Noting that the State of Jharkhand had not taken any sincere effort to procure the adequate supply of essential medicines, the Court passed following directions:
- The State authorities to bring on record, with an affidavit, as to what steps have been taken up to 17 April 2021, to secure an adequate supply of Remdesivir injections and Favipiravir tablets.

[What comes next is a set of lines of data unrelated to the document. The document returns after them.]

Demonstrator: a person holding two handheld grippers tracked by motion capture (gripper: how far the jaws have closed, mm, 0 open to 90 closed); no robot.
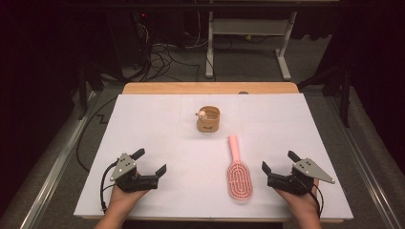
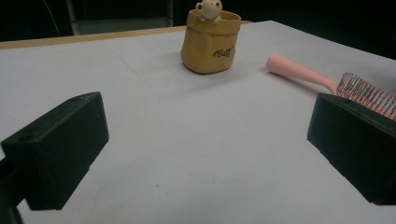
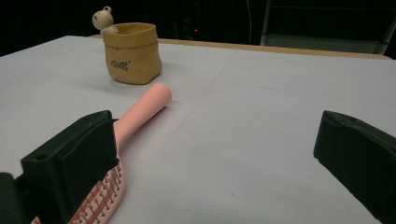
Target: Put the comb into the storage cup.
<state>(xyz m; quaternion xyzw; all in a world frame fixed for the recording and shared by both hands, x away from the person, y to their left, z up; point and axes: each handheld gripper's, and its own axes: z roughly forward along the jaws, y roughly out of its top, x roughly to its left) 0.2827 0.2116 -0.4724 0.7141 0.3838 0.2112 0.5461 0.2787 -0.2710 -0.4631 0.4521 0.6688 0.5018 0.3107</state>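
Observation:
A pink hairbrush [image 1: 237, 170] lies bristles-up on the white table top [image 1: 157, 119], handle pointing away from me. Beyond it stands a small tan pot [image 1: 208, 119] with a little pale animal figure on its rim. My left gripper [image 1: 150, 161] rests low near the front left, jaws wide apart and empty. My right gripper [image 1: 279, 161] sits at the front right, just right of the brush head, also open with nothing between its jaws. In the left gripper view the pot [image 2: 210, 42] and brush [image 2: 327, 81] lie ahead to the right. In the right gripper view the brush [image 3: 135, 126] runs beside the left jaw toward the pot [image 3: 132, 52].
The white sheet covers a wooden table whose far edge [image 1: 210, 88] shows bare. Behind it, on the floor, stand a white desk frame [image 1: 248, 43] and loose cables [image 1: 162, 57]. Dark stands flank the table on both sides.

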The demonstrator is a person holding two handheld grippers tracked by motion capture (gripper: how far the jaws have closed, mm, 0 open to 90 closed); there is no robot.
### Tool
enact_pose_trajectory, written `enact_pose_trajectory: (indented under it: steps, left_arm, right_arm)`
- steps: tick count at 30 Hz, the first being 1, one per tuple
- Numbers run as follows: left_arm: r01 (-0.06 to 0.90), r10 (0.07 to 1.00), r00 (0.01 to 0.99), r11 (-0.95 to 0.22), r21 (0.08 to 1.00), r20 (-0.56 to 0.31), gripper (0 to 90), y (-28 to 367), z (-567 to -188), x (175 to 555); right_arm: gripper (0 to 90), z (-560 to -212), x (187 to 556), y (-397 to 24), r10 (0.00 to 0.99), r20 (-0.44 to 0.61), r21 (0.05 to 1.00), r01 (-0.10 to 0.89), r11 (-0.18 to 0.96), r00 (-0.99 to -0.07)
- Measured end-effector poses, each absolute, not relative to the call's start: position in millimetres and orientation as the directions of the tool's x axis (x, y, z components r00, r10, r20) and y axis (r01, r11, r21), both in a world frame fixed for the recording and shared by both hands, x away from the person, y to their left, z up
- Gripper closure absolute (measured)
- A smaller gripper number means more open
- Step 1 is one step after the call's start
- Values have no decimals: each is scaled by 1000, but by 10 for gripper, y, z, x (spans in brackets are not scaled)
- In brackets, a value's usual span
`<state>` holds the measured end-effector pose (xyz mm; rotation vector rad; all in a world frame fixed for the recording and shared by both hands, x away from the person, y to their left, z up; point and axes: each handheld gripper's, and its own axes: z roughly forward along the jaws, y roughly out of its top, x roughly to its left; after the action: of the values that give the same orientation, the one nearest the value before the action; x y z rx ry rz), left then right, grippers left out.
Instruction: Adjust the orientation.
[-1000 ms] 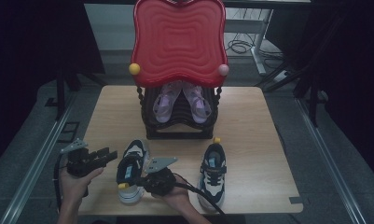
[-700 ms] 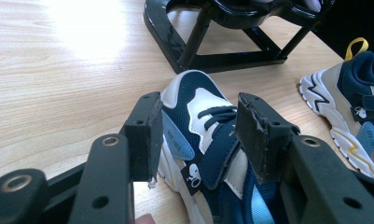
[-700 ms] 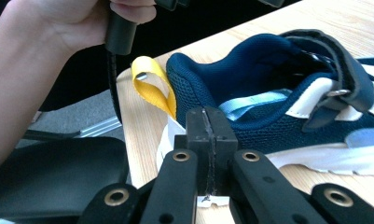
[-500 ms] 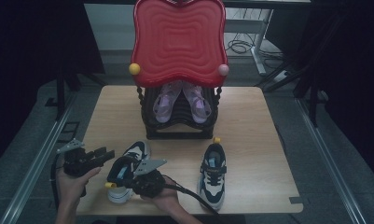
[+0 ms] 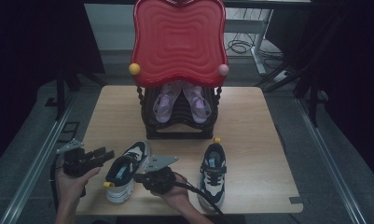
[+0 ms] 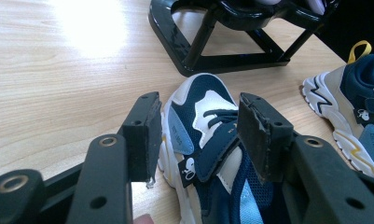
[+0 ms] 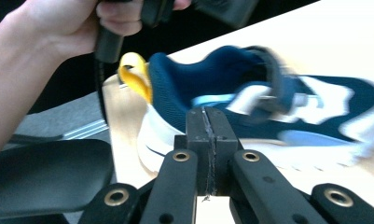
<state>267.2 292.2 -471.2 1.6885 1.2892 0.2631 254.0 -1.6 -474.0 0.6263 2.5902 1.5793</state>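
A navy and white child's shoe (image 5: 124,169) lies at the table's near left, toe toward the rack, yellow heel loop (image 5: 108,185) toward the front edge. My left gripper (image 5: 106,154) is just left of it, open. In the left gripper view the shoe (image 6: 203,116) sits beyond the left gripper (image 6: 198,135), whose pads are clear of it. My right gripper (image 5: 139,177) comes in from the shoe's right side and is shut. In the right gripper view the right gripper (image 7: 207,140) has its closed pads right at the blurred shoe (image 7: 231,84), below its collar.
The matching shoe (image 5: 212,172) stands at the near right. A black rack (image 5: 180,126) mid-table holds purple shoes (image 5: 180,100) under a red wavy panel (image 5: 177,42). The wooden table (image 5: 268,121) has bare room on both sides of the rack.
The left shoe has turned, its heel swinging toward the left and the front edge. My right gripper has shifted slightly left with it. The left gripper has stayed put.
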Motion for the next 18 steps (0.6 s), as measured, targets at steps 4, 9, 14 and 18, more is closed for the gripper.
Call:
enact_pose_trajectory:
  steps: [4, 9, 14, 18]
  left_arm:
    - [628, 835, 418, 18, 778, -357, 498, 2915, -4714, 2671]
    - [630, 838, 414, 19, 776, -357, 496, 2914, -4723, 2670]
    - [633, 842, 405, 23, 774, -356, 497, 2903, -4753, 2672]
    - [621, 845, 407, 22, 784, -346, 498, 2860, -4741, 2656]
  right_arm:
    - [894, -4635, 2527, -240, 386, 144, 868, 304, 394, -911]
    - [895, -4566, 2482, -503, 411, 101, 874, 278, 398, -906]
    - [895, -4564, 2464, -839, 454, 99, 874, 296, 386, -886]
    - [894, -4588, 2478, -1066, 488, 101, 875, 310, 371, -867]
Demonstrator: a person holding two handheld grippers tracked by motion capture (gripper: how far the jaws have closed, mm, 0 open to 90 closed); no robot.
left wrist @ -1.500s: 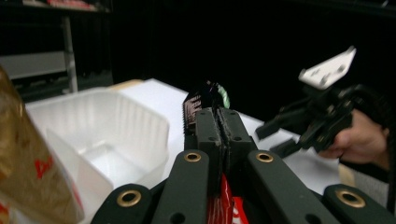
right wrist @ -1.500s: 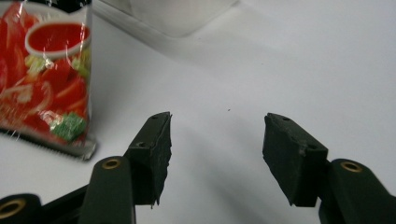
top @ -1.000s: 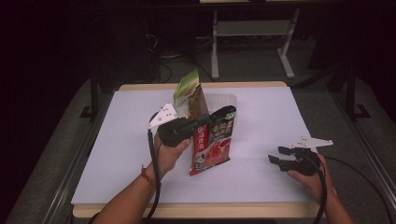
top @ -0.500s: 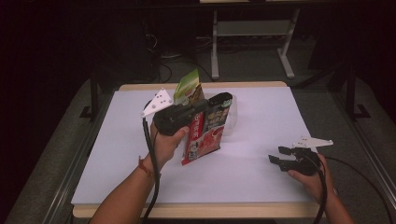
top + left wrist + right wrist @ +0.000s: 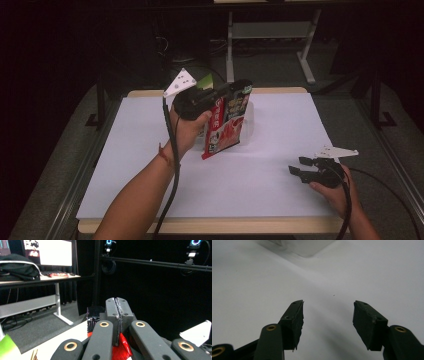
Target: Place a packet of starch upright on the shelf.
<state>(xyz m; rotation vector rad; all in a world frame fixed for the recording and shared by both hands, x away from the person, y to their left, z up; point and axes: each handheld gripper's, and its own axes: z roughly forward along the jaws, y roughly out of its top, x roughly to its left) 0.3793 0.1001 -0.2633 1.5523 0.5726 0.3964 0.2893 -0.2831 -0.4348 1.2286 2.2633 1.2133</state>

- The Drug Controller to bring on record up-to-date details of supply of Remdesivir injections and Favipiravir tablets to the medicine shops/hospitals, supported by relevant documents. What are the parameters to decide as to which medicine shop will be provided with said medicines?
- Whether the general public was informed of the names of the medicine shop where the supply of Remdesivir Injection and Favipiravir Tablet has been notified. If not, then why?
- The Principal Secretary, Department of Health, Medical Education and Family Welfare, Govt. of Jharkhand as also the Drug Controller of the State of Jharkhand to ensure adequate supply of Remdesivir Injection and Favipiravir Tablet, and also other medicines like Doxycycline, Flugaurd, Vitamin-C and Zinc tablets; as well as an adequate supply of medical oxygen forthwith.
- What steps have been taken to check the black marketing of these medicines at the time of scarcity?
- The Deputy Commissioner, Ranchi, and of other districts, are directed to monitor the rate of CT-Scan and other pathological tests in Private Hospitals in order to prevent exorbitant rates, by publishing the rates in the daily newspaper.
- The authorities are further directed to make arrangements for entertaining any complaints in this regard.
- The Principal Secretary, Department of Health, Medical Education and Family Welfare, Govt. of Jharkhand are further directed to monitor the steps taken by Deputy Commissioner(s) in this regard.